Help to get Covid vaccine to people with learning difficulties
Priority scheme sees some injections administered in patients' homes
Monday, 29th March 2021 — By Harry Taylor

Annette Jarram receives her first Covid jab
A SCHEME has begun to make it easier for people with learning disabilities to get a Covid vaccine.
Camden’s Learning Disability Service (CLDS) has been making the vaccinations a priority since February, administering some in patients’ homes.
A study by Bristol University into the mortality during pandemic found people with learning disabilities are six times more likely to die from Covid.
The issue has received national attention. BBC Radio 2 presenter Jo Whiley raised the case of her sister, Frances, who has a learning disability, and had not received priority help for the vaccine.
Annette Jarram is among those to have received her first jab in Camden.
The 49-year-old, who has mild learning disabilities, lost her job as a chef at the City and Guilds centre in Farringdon at the onset of the pandemic.
“It’s been horrible,” she said. “All the things I’ve been hearing on the news about Covid has been ridiculous, I wish it would go away. I feel for all the people, in the care homes, who have been dying. That’s why it’s important for everyone out there to go and get their vaccine.
“Mostly I miss going to a pub, restaurants, going for lunch with my friends.
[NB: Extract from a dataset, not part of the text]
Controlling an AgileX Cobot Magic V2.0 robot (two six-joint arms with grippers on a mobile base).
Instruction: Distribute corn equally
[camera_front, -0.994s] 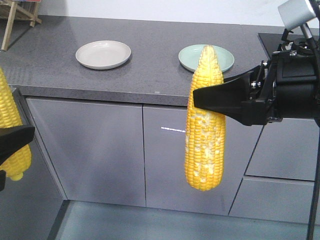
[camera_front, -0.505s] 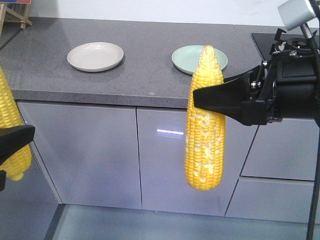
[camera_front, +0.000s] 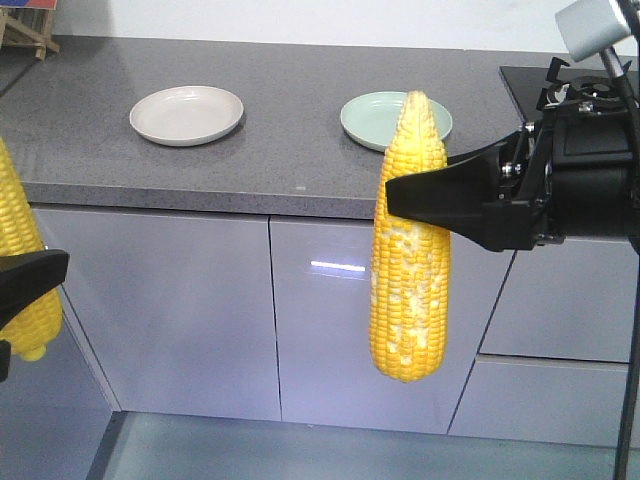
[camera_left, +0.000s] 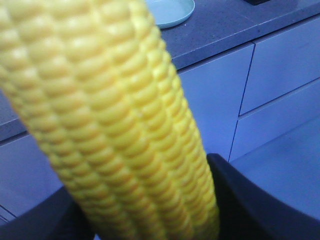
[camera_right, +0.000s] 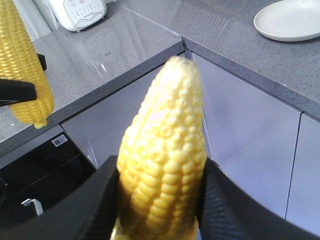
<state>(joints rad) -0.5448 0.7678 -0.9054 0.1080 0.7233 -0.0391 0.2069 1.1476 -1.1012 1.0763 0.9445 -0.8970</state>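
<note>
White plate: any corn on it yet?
No, the white plate shows only its bare surface in the front view.

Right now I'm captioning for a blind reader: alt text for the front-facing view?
The right claw grips a pale-patched yellow corn cob, tip up, before a grey counter bearing a white plate and a green plate. At the left edge, the left claw holds a second cob.

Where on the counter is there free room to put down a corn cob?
Both the white plate and the green plate look empty. The grey counter is bare between them and along its front edge. The right end is crowded by the black cooktop.
</note>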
I can’t do that at the moment because of lockdown and these changes.”
Ms Jarram got her vaccine through the CLDS scheme, and was visited at home.
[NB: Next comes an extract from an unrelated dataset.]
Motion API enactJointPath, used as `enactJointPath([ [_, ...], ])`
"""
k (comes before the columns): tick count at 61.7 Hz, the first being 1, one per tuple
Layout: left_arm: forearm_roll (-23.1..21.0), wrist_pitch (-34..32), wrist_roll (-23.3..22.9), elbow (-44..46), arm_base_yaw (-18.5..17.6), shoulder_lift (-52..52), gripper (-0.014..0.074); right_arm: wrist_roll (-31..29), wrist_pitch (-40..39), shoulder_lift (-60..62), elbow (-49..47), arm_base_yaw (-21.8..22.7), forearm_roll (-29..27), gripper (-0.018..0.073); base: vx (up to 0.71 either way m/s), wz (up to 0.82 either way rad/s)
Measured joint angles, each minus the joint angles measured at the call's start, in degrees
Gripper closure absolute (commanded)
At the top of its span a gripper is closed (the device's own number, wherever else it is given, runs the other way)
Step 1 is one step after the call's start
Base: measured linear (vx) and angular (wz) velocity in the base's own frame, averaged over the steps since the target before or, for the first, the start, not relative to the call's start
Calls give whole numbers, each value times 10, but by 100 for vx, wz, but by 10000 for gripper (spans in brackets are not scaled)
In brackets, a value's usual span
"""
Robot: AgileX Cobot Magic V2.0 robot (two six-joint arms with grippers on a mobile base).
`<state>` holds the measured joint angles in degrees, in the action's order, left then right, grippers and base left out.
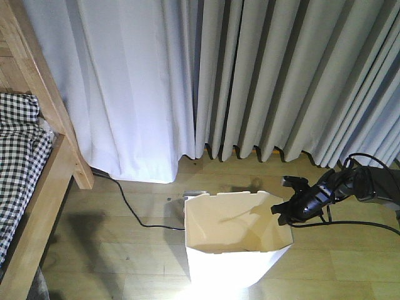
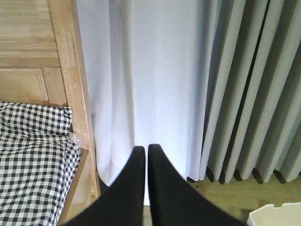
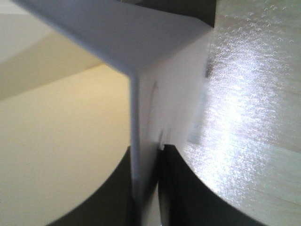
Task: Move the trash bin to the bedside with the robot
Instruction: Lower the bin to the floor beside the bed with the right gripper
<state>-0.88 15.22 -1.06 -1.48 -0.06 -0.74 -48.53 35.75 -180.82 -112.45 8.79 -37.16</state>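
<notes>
Nearest the front camera: trash bin (image 1: 234, 247) standing upright on the wooden floor (image 1: 125, 250), low centre of the scene, open top showing the cream inside.

Right gripper (image 1: 289, 211) sits at the bin's right rim, arm reaching in from the right edge with black cable trailing. Right wrist view shows the bin wall (image 3: 141, 122) running edge-on between the two dark fingers (image 3: 188, 188), one inside the bin, one outside. Jaws pinched down onto the wall, so the bin is in hand at its right rim corner.

Left gripper (image 2: 145, 155) is up in the air, fingers closed tip to tip with only a sliver between, holding nothing. It faces the white curtain (image 2: 155, 84).

Bedside (image 1: 34, 187) lies at far left: wooden frame, black-and-white checked bedding. A loose black cord (image 1: 134, 212) crosses the floor between bed and bin.

Key relation: bed lies to the left of the bin, gripper holds the side away from the bed. Judgement: the move needed is a leftward drag or push across the floor, with the cord in the path a likely snag. Bin and bed are well apart; task not yet done.
</notes>
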Motion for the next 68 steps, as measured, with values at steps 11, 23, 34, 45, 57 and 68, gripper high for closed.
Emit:
enactJointPath([
  [11, 0, 0, 0, 0, 0, 0, 603, 9, 5, -4, -9, 0, 1, 531, 0, 0],
  [23, 0, 0, 0, 0, 0, 0, 603, 24, 7, -6, -14, 0, 5, 530, 0, 0],
  [34, 0, 0, 0, 0, 0, 0, 603, 24, 9, -6, -16, 0, 6, 523, 0, 0],
  [45, 0, 0, 0, 0, 0, 0, 603, 24, 9, -6, -16, 0, 6, 470, 0, 0],
  [57, 0, 0, 0, 0, 0, 0, 603, 24, 17, -8, -16, 0, 3, 309, 0, 0],
  [68, 0, 0, 0, 0, 0, 0, 603, 24, 35, -10, -16, 0, 0, 99, 0, 0],
])
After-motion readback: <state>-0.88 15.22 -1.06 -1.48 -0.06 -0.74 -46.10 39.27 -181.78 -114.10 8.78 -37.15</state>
The service has been working with the primary care network team at the Peckwater Vaccination Centre to contact people with learning disabilities and potentially vaccinate them at home, or make adjustments for them if they are having the jab at the unit.
Community nurse Carys Hunt, from the CLDS, said the way the coronavirus rules had changed at different times, often at short notice, had been challenging for people with learning disabilities.
“I work with someone who is autistic, and doing the same routine every day is so important to everything,” she said.
“If their routine gets messed up at all, it affects their sleep, how they’re able to eat and it leaves them feeling really trapped and angry.
“So being told one day that ‘yes you can meet your friends in the park on Saturday’, then the next day ‘it’s changed, you can’t do that any more’ – that person’s whole week has been completely ruined, they are off their food, they can’t take their medicine, we’ve had to potentially go into hospital.
“It has been a real struggle and really stressful, that inconsistency.”
Ms Hunt said the priority scheme had also worked to help people in supported living accommodation.